There was slower but substantial silver leakage at 150-200% FPL, from 83% silver selection in 2017 to 78% in 2018 to 76% in 2019. At 150-200% FPL, silver selection more or less held steady, upticking from 89.3% in 2017 to 89.7% in 2018 before dipping slightly to 88.3% in 2019.  Silver at 94% AV, requiring  2-4% of income for the benchmark, still outstrips the value of gold and bronze discounts.

CBO forecast that the full effects of silver loading would unfold over five years. Fann and Cruz argue that regulators should push insurers to price gold below silver now.  To my mind, rising bronze takeup highlights the urgency.  Bronze plans, at 60% AV and deductibles averaging over $6,000, are really not appropriate for anyone but the affluent. Coverage at at least 80% AV ought to be affordable to everyone. Pricing gold below silver puts that rather modest goal in reach, providing a much needed back-door CSR to people in the 200-400% FPL range. Pushing insurers in this direction is a fast, cheap -- actually free -- way for states to reduce uninsurance and underinsurance, offloading all the cost on the federal government.

----

* By now, most states also allow or encourage insurers to offer silver plans free of the silver load off-exchange, since CSR is only available on-exchange. CSR-free silver holds unsubsidized enrollees harmless for the cost of CSR - and intensifies silver loading in the on-exchange plans for which CSR is available. In theory at least, the whole cost is thus borne by the federal government in the form of higher premium subsidies.

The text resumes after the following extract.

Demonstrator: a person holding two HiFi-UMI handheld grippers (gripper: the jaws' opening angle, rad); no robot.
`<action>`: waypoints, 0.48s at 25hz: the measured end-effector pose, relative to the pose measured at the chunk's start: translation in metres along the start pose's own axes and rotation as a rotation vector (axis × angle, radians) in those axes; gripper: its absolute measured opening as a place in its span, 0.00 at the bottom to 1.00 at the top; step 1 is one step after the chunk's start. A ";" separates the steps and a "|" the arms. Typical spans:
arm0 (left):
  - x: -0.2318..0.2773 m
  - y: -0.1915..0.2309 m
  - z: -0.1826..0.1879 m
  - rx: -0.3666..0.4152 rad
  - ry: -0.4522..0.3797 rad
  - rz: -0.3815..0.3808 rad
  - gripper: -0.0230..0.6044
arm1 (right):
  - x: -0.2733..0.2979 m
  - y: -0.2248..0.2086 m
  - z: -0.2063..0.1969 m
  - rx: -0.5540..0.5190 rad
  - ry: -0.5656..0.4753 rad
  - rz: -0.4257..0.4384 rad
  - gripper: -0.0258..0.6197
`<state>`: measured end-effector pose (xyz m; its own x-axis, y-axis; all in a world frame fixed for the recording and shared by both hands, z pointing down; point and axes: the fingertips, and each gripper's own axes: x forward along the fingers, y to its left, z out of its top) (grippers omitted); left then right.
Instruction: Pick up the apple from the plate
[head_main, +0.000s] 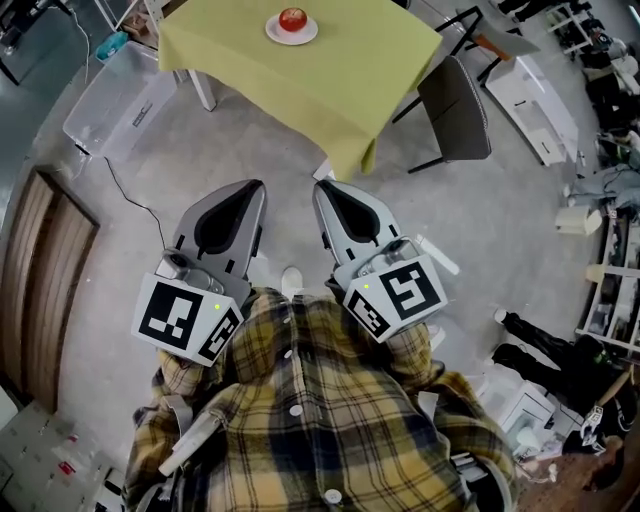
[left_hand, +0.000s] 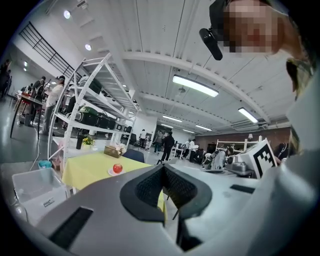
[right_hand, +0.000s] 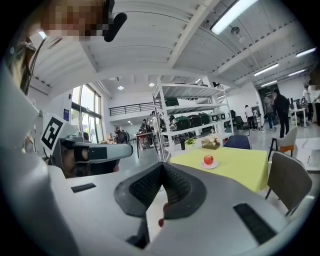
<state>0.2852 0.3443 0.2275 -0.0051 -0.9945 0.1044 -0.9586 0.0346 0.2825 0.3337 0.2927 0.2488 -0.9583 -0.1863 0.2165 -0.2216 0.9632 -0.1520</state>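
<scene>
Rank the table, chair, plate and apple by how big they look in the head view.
1. table
2. chair
3. plate
4. apple, a little smaller than the plate under it

No readable text, labels, numbers or signs

Ahead of the yellow-and-dark plaid shirt (head_main: 330, 400) with white buttons (head_main: 295, 409), the grey left gripper (head_main: 252, 190) and right gripper (head_main: 322, 190) bear black-and-white marker cubes (head_main: 185, 318).

tabletop (head_main: 340, 90): covered by yellow cloth (head_main: 230, 50) | plate (head_main: 300, 40): white, on the cloth, bearing a red apple (head_main: 292, 19) | small box (right_hand: 210, 144): behind plate, at far edge
</scene>
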 end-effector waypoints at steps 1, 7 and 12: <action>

* * In the PUF files (2017, 2018, 2019), enrollment totals at each metal level are given as a whole-number percentage of all enrollment at that metal level. I have added together those rounded totals at income brackets ranging from 200-400% FPL. The rounding creates some slight distortion.

The 2017 PUF does not break out gold enrollment by income.  To derive gold for 2017, I subtracted bronze + silver from total enrollment in the income bracket and subtracted 1% of the result for catastrophic + platinum enrollment, an estimate based on 2019 results.